Sounding off on RESPECT, homeless | Letter to the Editor

I felt compelled to comment on articles in your Feb. 15 paper. The RESPECT program to me seemed more like a probe/reality show wannabe. Where is the respect for privacy and for efficient use of educational time and resources. More videos with less precious educational time? We pay our teachers to teach, not be forced to follow the latest whatever fad. The article on building resilience may have been more of an ad, but it was where the RESPECT program should have been.

I felt compelled to comment on articles in your Feb. 15 paper.

The RESPECT program to me seemed more like a probe/reality show wannabe. Where is the respect for privacy and for efficient use of educational time and resources. More videos with less precious educational time? We pay our teachers to teach, not be forced to follow the latest whatever fad. The article on building resilience may have been more of an ad, but it was where the RESPECT program should have been.

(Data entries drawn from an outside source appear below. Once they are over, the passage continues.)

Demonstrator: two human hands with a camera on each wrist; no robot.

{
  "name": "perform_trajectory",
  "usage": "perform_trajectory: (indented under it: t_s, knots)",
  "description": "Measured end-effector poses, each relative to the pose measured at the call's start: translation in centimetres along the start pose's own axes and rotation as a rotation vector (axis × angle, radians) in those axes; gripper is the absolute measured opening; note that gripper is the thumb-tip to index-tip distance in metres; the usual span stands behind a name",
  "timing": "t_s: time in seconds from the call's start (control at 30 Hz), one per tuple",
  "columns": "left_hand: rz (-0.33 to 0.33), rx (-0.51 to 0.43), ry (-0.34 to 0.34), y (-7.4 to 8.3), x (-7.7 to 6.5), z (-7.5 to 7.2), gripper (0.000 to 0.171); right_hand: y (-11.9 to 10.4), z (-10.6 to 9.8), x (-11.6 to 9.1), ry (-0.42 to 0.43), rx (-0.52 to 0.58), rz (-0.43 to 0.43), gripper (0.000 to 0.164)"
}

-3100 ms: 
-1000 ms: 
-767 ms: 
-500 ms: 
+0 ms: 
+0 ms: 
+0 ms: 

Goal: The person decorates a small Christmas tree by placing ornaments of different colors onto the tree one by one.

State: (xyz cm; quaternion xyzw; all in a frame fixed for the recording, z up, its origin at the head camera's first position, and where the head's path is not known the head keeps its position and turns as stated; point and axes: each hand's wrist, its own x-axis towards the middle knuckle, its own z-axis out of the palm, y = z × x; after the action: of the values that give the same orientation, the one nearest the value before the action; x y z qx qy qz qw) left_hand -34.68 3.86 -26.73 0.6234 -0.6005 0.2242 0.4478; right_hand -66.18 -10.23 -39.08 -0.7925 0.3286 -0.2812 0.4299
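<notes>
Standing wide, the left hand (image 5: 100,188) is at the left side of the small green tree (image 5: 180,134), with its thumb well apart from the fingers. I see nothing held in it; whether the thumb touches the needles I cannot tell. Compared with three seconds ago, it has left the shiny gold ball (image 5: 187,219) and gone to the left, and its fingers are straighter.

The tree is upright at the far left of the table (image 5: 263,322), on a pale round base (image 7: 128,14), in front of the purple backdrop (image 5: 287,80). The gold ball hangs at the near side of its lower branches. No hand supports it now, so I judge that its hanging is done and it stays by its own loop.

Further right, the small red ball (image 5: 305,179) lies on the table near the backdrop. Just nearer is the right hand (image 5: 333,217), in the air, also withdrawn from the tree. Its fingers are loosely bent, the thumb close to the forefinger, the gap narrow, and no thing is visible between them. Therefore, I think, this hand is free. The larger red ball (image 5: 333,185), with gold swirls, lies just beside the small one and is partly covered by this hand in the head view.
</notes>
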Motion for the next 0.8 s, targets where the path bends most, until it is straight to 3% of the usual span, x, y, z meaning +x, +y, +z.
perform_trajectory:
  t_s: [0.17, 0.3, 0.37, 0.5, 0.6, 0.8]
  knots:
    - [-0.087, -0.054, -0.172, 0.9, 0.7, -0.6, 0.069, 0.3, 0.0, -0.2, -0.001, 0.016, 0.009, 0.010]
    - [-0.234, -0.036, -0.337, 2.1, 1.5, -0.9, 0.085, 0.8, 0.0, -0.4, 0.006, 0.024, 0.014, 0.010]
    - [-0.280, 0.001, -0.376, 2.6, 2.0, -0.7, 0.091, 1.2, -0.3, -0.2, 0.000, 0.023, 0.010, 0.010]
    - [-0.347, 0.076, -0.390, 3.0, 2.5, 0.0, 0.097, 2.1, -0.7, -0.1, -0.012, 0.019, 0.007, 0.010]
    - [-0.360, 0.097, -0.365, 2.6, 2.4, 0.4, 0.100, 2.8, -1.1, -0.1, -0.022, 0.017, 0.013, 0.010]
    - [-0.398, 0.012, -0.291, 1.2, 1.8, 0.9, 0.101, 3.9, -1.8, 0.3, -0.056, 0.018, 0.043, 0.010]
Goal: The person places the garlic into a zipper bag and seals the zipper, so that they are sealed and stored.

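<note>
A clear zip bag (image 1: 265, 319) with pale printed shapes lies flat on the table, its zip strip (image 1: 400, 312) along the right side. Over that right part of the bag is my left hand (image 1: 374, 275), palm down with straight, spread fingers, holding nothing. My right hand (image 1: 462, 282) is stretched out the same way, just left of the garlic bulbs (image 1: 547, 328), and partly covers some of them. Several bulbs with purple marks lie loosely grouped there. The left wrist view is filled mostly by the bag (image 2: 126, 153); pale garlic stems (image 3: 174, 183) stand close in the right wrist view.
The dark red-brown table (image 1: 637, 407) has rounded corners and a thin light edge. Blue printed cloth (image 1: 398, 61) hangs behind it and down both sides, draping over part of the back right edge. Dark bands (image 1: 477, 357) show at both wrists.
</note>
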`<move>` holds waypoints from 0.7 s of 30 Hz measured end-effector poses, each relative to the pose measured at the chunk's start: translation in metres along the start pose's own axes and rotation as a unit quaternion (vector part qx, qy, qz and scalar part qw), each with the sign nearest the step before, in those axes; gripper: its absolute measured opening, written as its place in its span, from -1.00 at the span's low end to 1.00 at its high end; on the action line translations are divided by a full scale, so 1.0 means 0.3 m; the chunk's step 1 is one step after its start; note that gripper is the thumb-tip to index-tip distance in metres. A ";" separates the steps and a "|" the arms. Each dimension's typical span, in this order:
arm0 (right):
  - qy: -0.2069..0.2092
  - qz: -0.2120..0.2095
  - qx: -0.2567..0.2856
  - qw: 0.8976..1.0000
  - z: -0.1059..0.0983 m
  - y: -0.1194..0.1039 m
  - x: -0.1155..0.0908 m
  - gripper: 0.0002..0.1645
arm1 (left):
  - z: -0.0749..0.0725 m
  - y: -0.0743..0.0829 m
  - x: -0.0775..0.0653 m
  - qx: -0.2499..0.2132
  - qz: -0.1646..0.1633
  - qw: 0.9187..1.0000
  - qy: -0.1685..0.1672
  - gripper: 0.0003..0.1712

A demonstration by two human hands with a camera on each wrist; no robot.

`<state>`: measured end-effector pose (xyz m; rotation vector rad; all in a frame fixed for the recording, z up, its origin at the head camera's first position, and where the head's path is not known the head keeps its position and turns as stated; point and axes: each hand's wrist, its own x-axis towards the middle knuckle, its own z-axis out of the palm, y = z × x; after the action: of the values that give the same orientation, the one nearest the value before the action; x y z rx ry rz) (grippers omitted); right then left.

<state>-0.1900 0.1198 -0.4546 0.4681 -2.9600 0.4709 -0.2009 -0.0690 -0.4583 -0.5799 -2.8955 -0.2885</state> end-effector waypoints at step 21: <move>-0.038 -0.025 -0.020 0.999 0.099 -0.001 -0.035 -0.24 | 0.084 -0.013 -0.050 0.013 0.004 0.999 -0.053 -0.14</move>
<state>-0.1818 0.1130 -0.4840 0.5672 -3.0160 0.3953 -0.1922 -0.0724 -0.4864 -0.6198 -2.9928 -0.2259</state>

More disturbing was the article on homelessness, not because of homelessness, but the definition thereof.

I have known people who lived in hotels/motels/boarding homes because that was the family business. Very good homes. Shared homes only means shared expenses; nothing wrong with that. Substandard homes doesn’t mean the family structure is bad. Besides, what is substandard?

What really upset me was the reference to trailer parks/campgrounds as homeless, somehow evoking the term “trailer trash”; no respect there. In the last three years of travel RVing, I have seen many different camp/RV/trailer areas. I have watched 20-30 children get off school buses into the welcoming arms of their parents. I have seen three generations making do with what they could afford, but by no means homeless or unhappy. Yes, I have seen an occasional “trailer trash” family, but even they had support from neighbors.

What struck me the most in the last years were the couples who had to sell their homes, traveling about to look for work, some homeschooling, others perhaps leaving children with relatives, but the best was a family of three girls, husband and wife, who we got to know ever so briefly. The husband worked bringing gas to construction machinery. He had a SOLID job, but with the recession, it took him further than he could travel home each night. So for two years, the family would be living near his work. Yes, the girls missed their old friends (now in a new school) and the mom missed her more permanent neighbors, but they had DAD every night! The five of them, when homework and dishes were done, were out playing in any of the open RV spots. They would be very upset to be called HOMELESS, but would prefer the RESPECT of their resiliency!

I firmly support and applaud groups like Friends of Youth, but I really applaud families who make tough choices to remain together and off government/charity programs. That is my true respect.